Investors have raised bets the ECB will step up rate increases to keep faster economic growth and surging oil costs from fueling inflation in the dozen euro nations. Policy makers lifted their key rate by a quarter point in the past three quarters. Producer prices are rising at the fastest in more than five years and unemployment is at the lowest since 2001.

``The ECB will express satisfaction at the outlook for growth but also underscore the risk of inflation and, to a degree, lay the groundwork for the next increase,'' said Kornelius Purps, an economist at HVB Group in Munich. ``I expect Trichet to intensify his hints to make the case for a rate increase.''

Economists at JP Morgan Chase & Co, ABN Amro and Barclays Capital last week said they expected the bank to move faster than they'd anticipated. JP Morgan Chief Economist David Mackie expects the bank to raise its rate to 4 percent by early 2007.

`Upside' Risk

Borrowing costs are rising globally as central banks seek to rein in inflation. In the U.S., the Federal Reserve on June 29 raised its main lending rate for a 17th meeting to 5.25 percent from 5 percent and said further increases depend on future information on growth and inflation. Economists expect the Bank of Japan to raise interest rates next week after keeping them near zero since March 2001 to end deflation in the world's second-largest economy.

Stronger growth is giving the ECB room for further rate increases. The European Commission said June 30 that the euro- region economy is expanding faster than it forecast in the previous month, with risks to the 2.1 percent growth estimate ``tilted to the upside.'' The ECB expects about the same pace this year after a 1.3 percent expansion in 2005.

European manufacturing expanded in June by the most since August 2000 and services grew at the fastest pace in six years. Euro-region unemployment declined in May to the lowest since October 2001, pushing the jobless rate to 7.9 percent.

`Higher Adjustment'

ECB council members have said they're concerned accelerating growth leading to more entrenched inflation as companies pass on higher costs and workers seek more pay.

``I would not rule out a higher adjustment to rates than 25 basis points,'' nor quickening the pace of increases from once every quarter, ECB council member Nicholas Garganas said in an interview on June 26. In another interview the same day, fellow council member Yves Mersch said the bank ``won't hesitate to act'' when needed and that rates are still ``historically low.''

``They have sent a clear message that they want to step up the pace and we will discover the word `vigilant' thrown about with abandon,'' said Charles Diebel, head of European rates strategy at Nomura Holdings Inc. in London. ``The market would take that as a sign they will move at the start of August.''

Trichet last used the word ``vigilant'' to prepare markets for the rate increase on June 8.

Rising Prices

Euro-region inflation held at 2.5 percent in May and credit growth grew at the fastest pace since the bank took charge in 1999. The ECB aims to keep inflation just below 2 percent.
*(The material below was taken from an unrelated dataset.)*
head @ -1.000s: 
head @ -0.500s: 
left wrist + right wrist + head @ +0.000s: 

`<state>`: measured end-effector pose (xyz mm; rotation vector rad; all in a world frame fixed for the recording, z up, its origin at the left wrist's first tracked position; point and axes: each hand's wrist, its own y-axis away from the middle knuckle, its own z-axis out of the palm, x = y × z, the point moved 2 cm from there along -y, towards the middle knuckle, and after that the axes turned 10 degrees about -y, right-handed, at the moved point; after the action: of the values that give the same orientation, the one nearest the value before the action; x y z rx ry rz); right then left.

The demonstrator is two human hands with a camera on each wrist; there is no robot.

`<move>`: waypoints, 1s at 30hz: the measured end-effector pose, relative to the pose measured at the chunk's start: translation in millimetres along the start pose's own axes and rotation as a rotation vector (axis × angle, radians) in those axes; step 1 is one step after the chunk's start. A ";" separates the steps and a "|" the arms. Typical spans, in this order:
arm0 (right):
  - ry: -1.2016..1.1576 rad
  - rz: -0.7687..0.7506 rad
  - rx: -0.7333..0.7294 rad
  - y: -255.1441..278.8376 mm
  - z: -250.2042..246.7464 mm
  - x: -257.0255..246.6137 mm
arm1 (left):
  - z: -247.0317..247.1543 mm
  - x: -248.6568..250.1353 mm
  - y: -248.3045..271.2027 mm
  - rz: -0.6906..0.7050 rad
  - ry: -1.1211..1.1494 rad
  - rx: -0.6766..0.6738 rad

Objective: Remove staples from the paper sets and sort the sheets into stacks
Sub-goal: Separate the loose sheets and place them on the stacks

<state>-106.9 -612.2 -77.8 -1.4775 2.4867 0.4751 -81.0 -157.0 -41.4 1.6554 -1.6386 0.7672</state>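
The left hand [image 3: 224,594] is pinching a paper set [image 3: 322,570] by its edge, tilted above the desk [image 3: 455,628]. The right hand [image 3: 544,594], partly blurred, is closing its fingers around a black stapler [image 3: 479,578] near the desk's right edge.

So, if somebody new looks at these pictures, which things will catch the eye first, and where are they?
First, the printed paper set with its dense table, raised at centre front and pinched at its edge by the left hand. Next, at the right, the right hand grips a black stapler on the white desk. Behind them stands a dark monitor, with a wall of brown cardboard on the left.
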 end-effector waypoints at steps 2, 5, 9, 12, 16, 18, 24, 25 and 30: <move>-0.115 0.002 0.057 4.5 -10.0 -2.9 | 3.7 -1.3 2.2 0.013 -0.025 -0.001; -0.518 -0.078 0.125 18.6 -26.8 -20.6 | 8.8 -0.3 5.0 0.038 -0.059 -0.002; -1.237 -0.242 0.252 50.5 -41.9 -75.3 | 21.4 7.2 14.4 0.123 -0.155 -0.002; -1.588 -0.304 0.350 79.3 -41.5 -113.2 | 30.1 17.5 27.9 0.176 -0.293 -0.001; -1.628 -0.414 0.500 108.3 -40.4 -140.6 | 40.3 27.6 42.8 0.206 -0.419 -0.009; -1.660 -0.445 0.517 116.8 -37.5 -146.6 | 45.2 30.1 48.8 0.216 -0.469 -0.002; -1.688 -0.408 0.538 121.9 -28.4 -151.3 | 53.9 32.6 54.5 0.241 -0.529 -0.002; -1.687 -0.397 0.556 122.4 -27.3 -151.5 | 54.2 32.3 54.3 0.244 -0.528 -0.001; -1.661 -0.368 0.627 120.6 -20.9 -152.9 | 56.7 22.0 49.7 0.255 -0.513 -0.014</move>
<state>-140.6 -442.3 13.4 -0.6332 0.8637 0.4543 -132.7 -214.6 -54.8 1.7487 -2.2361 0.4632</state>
Crude oil prices have increased 26 percent since early December when the ECB raised rates for the first time in 2 1/2 years. Crude touched a record of $75.40 a barrel in New York yesterday and was trading at $74.99 at 8:15 a.m. in Singapore.
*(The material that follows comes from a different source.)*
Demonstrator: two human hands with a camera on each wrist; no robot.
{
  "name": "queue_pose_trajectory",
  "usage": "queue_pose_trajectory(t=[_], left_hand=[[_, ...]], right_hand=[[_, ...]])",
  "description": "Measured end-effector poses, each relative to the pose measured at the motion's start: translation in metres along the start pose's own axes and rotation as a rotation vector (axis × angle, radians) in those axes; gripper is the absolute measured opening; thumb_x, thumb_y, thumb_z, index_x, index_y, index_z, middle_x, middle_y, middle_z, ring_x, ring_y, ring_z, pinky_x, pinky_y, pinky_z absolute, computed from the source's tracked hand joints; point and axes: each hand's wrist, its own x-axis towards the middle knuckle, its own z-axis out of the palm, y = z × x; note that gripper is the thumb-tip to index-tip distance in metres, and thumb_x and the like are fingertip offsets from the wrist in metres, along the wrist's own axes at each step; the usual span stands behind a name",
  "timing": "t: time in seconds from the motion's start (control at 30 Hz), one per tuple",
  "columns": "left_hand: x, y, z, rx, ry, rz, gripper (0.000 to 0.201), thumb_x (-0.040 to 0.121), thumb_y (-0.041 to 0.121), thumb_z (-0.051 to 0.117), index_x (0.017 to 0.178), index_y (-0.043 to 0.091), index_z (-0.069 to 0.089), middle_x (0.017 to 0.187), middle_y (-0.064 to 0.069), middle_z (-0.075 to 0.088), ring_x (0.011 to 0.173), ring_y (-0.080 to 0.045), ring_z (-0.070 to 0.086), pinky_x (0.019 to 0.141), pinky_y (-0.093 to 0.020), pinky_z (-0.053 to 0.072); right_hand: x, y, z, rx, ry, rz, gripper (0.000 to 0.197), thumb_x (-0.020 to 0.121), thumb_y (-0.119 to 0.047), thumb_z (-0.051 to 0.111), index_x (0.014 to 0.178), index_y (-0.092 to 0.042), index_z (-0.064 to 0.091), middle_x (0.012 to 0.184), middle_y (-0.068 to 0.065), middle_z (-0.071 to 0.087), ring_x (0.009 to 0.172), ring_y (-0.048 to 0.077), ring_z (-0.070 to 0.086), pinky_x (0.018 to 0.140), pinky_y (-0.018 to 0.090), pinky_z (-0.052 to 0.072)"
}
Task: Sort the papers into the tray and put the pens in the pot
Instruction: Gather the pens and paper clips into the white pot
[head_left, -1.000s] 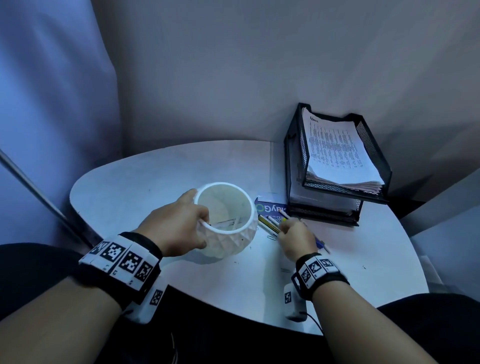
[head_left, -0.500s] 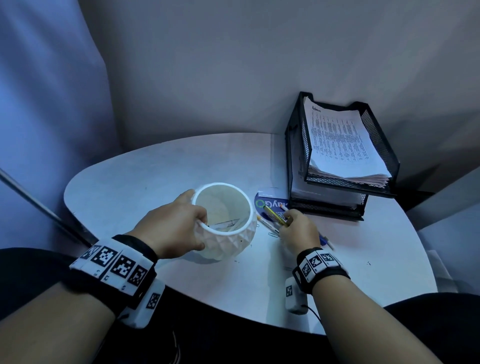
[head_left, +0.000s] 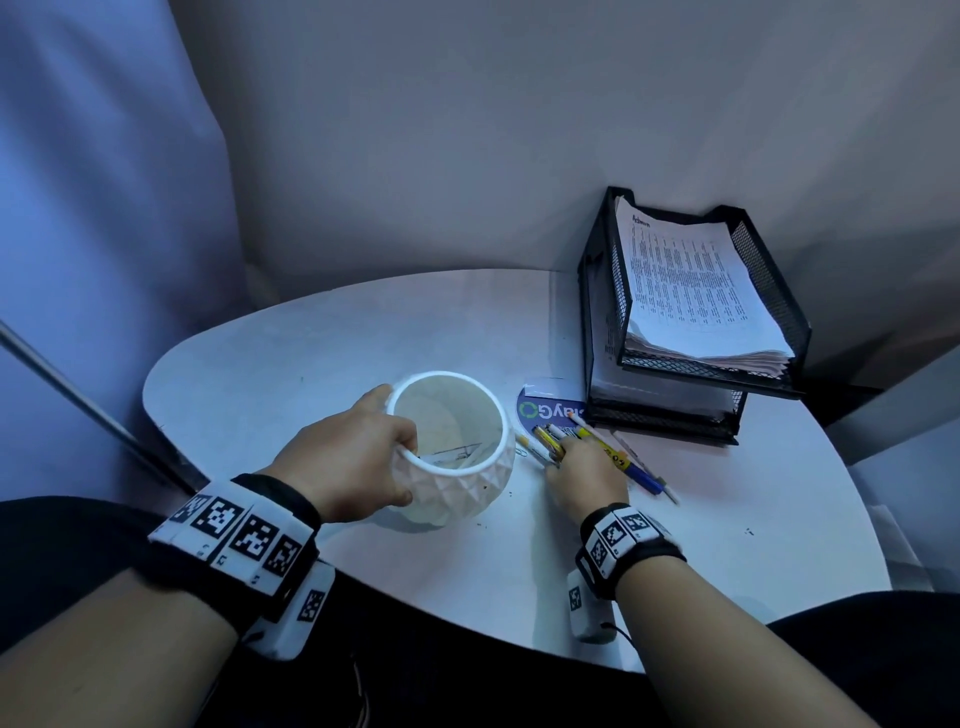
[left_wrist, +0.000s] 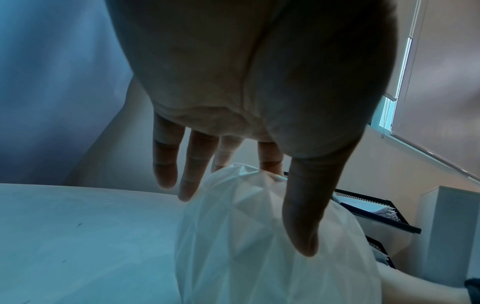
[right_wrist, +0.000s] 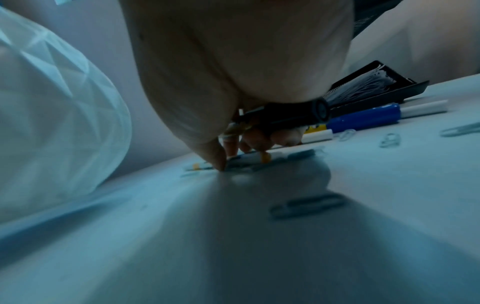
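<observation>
A white faceted pot (head_left: 457, 486) stands on the round white table (head_left: 291, 364), and something pale lies at its bottom. My left hand (head_left: 405, 467) grips its near rim, thumb on the outer wall (left_wrist: 259, 257), a finger over the edge. Several pens (head_left: 618, 457) lie just right of the pot, in front of the tray. My right hand (head_left: 558, 457) holds a black pen (right_wrist: 291, 115) against the palm, and its fingertips (right_wrist: 218, 162) pinch a white pen with orange marks on the table. The papers (head_left: 685, 291) lie stacked in the black mesh tray (head_left: 769, 280).
A blue card (head_left: 545, 408) lies partly under the tray. Paper clips (right_wrist: 306, 205) are scattered on the table near my right hand. The tray sits in the back right corner against the wall. Bare tabletop stretches left and behind the pot.
Half a second ago my right hand had lifted a yellow pen off the pile; now it is back down on the pens. My left hand keeps its hold on the pot.
</observation>
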Motion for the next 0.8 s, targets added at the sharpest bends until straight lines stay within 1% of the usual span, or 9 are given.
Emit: queue_pose_trajectory(t=[0.13, 0.2, 0.27, 0.33, 0.4, 0.43, 0.53, 0.67, 0.8], left_hand=[[0.002, 0.000, 0.001, -0.001, -0.009, -0.001, 0.034, 0.075, 0.044, 0.080, 0.105, 0.035, 0.066, 0.151, 0.010, 0.033, 0.104, -0.022, 0.064, 0.085, -0.036, 0.055], [0.003, 0.000, 0.001, 0.008, -0.010, -0.001, 0.034, 0.074, 0.044, 0.080, 0.104, 0.034, 0.066, 0.152, 0.009, 0.033, 0.103, -0.022, 0.064, 0.085, -0.037, 0.055], [0.004, 0.001, 0.001, 0.015, -0.015, 0.002, 0.033, 0.075, 0.044, 0.080, 0.104, 0.034, 0.066, 0.152, 0.008, 0.034, 0.104, -0.023, 0.064, 0.085, -0.037, 0.055], [0.004, 0.002, 0.001, 0.022, -0.022, 0.009, 0.033, 0.076, 0.044, 0.080, 0.104, 0.033, 0.066, 0.151, 0.007, 0.034, 0.102, -0.022, 0.064, 0.085, -0.037, 0.055], [0.003, 0.004, 0.001, 0.027, -0.024, 0.018, 0.033, 0.076, 0.044, 0.080, 0.103, 0.033, 0.065, 0.151, 0.008, 0.035, 0.099, -0.022, 0.064, 0.083, -0.037, 0.056], [0.003, 0.004, 0.001, 0.027, -0.025, 0.022, 0.033, 0.076, 0.043, 0.080, 0.103, 0.033, 0.065, 0.151, 0.008, 0.035, 0.098, -0.021, 0.064, 0.083, -0.037, 0.056], [0.000, 0.007, 0.003, 0.031, -0.025, 0.032, 0.033, 0.076, 0.042, 0.080, 0.105, 0.033, 0.066, 0.153, 0.007, 0.034, 0.100, -0.022, 0.065, 0.084, -0.037, 0.056], [-0.002, 0.012, 0.007, 0.057, -0.032, 0.055, 0.034, 0.077, 0.042, 0.080, 0.106, 0.036, 0.065, 0.167, 0.008, 0.019, 0.104, -0.025, 0.067, 0.083, -0.034, 0.053], [-0.005, 0.013, 0.009, 0.047, -0.017, 0.066, 0.031, 0.077, 0.043, 0.079, 0.103, 0.037, 0.064, 0.170, 0.009, 0.013, 0.105, -0.026, 0.066, 0.081, -0.034, 0.052]], right_hand=[[-0.001, 0.001, -0.008, 0.032, 0.051, 0.001, 0.009, 0.092, -0.029, 0.054, 0.092, -0.020, 0.058, 0.113, 0.003, 0.057, 0.091, 0.030, 0.060, 0.074, 0.038, 0.049], [-0.002, -0.002, -0.020, 0.119, 0.105, 0.017, 0.008, 0.089, -0.029, 0.053, 0.086, -0.021, 0.055, 0.098, 0.002, 0.061, 0.085, 0.028, 0.056, 0.071, 0.037, 0.044], [-0.002, -0.008, -0.032, 0.288, 0.132, 0.055, 0.010, 0.087, -0.030, 0.054, 0.083, -0.021, 0.052, 0.083, 0.001, 0.062, 0.079, 0.029, 0.058, 0.068, 0.037, 0.043], [-0.001, -0.018, -0.044, 0.536, 0.145, 0.077, 0.012, 0.084, -0.031, 0.052, 0.085, -0.020, 0.050, 0.078, 0.003, 0.064, 0.076, 0.028, 0.062, 0.071, 0.042, 0.051], [-0.002, -0.031, -0.056, 0.796, 0.167, 0.057, 0.010, 0.082, -0.028, 0.051, 0.087, -0.019, 0.053, 0.074, 0.003, 0.060, 0.069, 0.023, 0.059, 0.072, 0.044, 0.056], [-0.006, -0.040, -0.063, 0.908, 0.170, 0.022, 0.008, 0.086, -0.022, 0.050, 0.091, -0.019, 0.056, 0.073, 0.003, 0.057, 0.067, 0.021, 0.054, 0.067, 0.039, 0.052], [-0.023, -0.072, -0.082, 1.213, 0.116, -0.076, 0.022, 0.097, -0.003, 0.047, 0.107, -0.017, 0.061, 0.075, 0.003, 0.052, 0.061, 0.013, 0.046, 0.058, 0.028, 0.040], [-0.053, -0.114, -0.083, 1.448, 0.036, -0.153, 0.019, 0.097, -0.002, 0.052, 0.106, -0.018, 0.056, 0.080, 0.004, 0.056, 0.070, 0.017, 0.054, 0.062, 0.032, 0.046], [-0.072, -0.131, -0.067, 1.496, -0.016, -0.161, 0.017, 0.084, -0.007, 0.066, 0.097, -0.014, 0.057, 0.080, 0.005, 0.059, 0.070, 0.020, 0.059, 0.067, 0.035, 0.049]])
Producer-price inflation in the euro region accelerated to the fastest pace in more than five years in May. Excluding energy, prices rose 2.6 percent from a year earlier, up from 2.2 percent in the previous month.

``ECB hawks can credibly claim that growth above trend, inflation above target and a run-away surge in credit justify a faster pace of policy firming,'' said Holger Schmieding, chief economist at Bank of America in London. ``The key risk to our baseline scenario of one 25 basis point rate hike each quarter remains that the ECB may accelerate the pace.''

Investors have increased bets the ECB will raise rates more rapidly. At 3.64 percent on July 5, the yield on the three-month futures contract for December shows investors have now almost fully priced in a further 75 basis points of tightening by the ECB this year, compared with 50 basis points on June 12.

The contracts settle to the three-month inter-bank offered rate for the euro, which has averaged 15 basis points more than the ECB's key rate since the currency's debut in 1999.